How to complete this task: Take the listing and print it in full, exactly as given.

++++ Information provided ++++

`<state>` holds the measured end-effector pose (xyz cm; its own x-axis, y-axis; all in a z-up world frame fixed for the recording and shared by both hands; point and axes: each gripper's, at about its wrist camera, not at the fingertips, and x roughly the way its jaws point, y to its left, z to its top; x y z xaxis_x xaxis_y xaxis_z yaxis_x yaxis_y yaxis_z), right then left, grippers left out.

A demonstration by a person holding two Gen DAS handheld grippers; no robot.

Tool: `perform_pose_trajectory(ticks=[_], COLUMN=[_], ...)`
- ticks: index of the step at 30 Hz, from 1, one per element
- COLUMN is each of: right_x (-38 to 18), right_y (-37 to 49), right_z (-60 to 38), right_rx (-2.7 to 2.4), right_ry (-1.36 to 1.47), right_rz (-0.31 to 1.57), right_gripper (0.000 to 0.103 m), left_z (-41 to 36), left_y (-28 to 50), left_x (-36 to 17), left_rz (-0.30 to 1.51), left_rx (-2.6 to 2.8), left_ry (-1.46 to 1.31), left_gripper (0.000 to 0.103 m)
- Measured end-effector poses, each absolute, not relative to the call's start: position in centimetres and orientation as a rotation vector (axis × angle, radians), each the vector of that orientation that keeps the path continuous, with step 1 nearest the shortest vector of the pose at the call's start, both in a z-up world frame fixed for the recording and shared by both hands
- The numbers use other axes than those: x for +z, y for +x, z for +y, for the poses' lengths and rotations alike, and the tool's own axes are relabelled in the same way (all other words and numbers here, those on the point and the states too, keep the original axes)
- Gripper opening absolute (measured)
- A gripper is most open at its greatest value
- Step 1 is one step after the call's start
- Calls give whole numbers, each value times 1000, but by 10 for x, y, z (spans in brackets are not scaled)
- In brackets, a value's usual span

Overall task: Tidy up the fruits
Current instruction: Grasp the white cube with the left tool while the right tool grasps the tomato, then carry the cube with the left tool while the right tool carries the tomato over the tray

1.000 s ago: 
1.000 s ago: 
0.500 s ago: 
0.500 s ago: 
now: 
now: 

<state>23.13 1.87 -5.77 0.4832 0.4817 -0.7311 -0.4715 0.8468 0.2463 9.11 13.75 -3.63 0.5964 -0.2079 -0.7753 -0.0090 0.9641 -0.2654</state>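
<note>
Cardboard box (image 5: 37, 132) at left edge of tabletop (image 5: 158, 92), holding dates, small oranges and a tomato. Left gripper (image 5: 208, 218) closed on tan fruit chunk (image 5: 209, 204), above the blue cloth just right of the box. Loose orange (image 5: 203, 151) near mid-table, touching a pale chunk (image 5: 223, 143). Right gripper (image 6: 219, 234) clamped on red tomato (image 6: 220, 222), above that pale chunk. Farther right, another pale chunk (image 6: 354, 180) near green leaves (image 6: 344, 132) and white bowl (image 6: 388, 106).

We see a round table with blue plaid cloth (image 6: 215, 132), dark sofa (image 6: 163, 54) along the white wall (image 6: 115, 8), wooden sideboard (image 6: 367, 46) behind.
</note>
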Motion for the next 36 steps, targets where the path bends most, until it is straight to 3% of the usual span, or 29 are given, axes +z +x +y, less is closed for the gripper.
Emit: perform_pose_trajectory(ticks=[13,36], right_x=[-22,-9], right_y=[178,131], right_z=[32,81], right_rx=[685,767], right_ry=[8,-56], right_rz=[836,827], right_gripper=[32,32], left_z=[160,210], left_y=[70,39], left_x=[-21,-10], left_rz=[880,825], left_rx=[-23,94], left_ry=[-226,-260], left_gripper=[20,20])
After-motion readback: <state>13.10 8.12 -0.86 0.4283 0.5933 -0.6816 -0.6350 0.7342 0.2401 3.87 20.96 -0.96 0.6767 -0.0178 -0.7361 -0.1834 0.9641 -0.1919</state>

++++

Exercise result:
`<state>` holds the measured end-effector pose (xyz cm; its own x-axis, y-axis; all in a z-up world frame fixed for the recording and shared by both hands; point and axes: each gripper's, at about its wrist camera, not at the fingertips, and x roughly the way its jaws point, y to its left, z to its top; x y z xaxis_x xaxis_y xaxis_z yaxis_x yaxis_y yaxis_z), right then left, grippers left out.

A demonstration by a person holding two Gen DAS handheld grippers; no robot.

Tool: `perform_pose_trajectory(ticks=[_], COLUMN=[_], ...)`
- ticks: index of the step at 30 Hz, from 1, one per element
- COLUMN is each of: right_x (-38 to 18), right_y (-37 to 49), right_z (-60 to 38), right_rx (-2.7 to 2.4), right_ry (-1.36 to 1.47), right_rz (-0.31 to 1.57), right_gripper (0.000 to 0.103 m), left_z (-41 to 36), left_y (-28 to 50), left_x (-36 to 17), left_rz (-0.30 to 1.51), left_rx (-2.6 to 2.8), left_ry (-1.46 to 1.31), left_gripper (0.000 to 0.103 m)
- Measured end-effector poses, each absolute, not relative to the call's start: position in centimetres and orientation as a rotation vector (axis × angle, radians), each the vector of that orientation that keeps the path continuous, with step 1 nearest the shortest vector of the pose at the call's start, both in a z-up world frame fixed for the recording and shared by both hands
- The numbers use other axes than those: x for +z, y for +x, z for +y, for the poses' lengths and rotations alike, and the tool's own axes are relabelled in the same way (all other words and numbers here, those on the point and the states too, keep the original axes)
- Gripper opening absolute (measured)
- A gripper is most open at its greatest value
- Step 1 is one step after the call's start
- Calls give whole numbers, each value times 1000, but by 10 for x, y, z (spans in brackets are not scaled)
- In brackets, a value's usual span

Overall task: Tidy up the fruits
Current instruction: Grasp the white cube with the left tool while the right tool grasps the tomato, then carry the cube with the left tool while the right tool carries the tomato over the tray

1.000 s ago: 
1.000 s ago: 
0.500 s ago: 
0.500 s ago: 
now: 
now: 

<state>23.13 1.87 -5.77 0.4832 0.4817 -0.7311 -0.4715 0.8468 0.2463 9.11 13.75 -3.63 0.5964 -0.2079 -0.7753 -0.0090 0.9641 -0.2654</state>
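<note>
Cardboard box (image 5: 37, 132) at left edge of tabletop (image 5: 158, 92), holding dates, small oranges and a tomato. Left gripper (image 5: 208, 218) closed on tan fruit chunk (image 5: 209, 204), above the blue cloth just right of the box. Loose orange (image 5: 203, 151) near mid-table, touching a pale chunk (image 5: 223, 143). Right gripper (image 6: 219, 234) clamped on red tomato (image 6: 220, 222), above that pale chunk. Farther right, another pale chunk (image 6: 354, 180) near green leaves (image 6: 344, 132) and white bowl (image 6: 388, 106).

We see a round table with blue plaid cloth (image 6: 215, 132), dark sofa (image 6: 163, 54) along the white wall (image 6: 115, 8), wooden sideboard (image 6: 367, 46) behind.
</note>
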Motion for the next 36 steps, targets where the path bends most, until it is straight to 3% of the usual span, or 29 are given, axes +z +x +y, less is closed for the gripper.
Emit: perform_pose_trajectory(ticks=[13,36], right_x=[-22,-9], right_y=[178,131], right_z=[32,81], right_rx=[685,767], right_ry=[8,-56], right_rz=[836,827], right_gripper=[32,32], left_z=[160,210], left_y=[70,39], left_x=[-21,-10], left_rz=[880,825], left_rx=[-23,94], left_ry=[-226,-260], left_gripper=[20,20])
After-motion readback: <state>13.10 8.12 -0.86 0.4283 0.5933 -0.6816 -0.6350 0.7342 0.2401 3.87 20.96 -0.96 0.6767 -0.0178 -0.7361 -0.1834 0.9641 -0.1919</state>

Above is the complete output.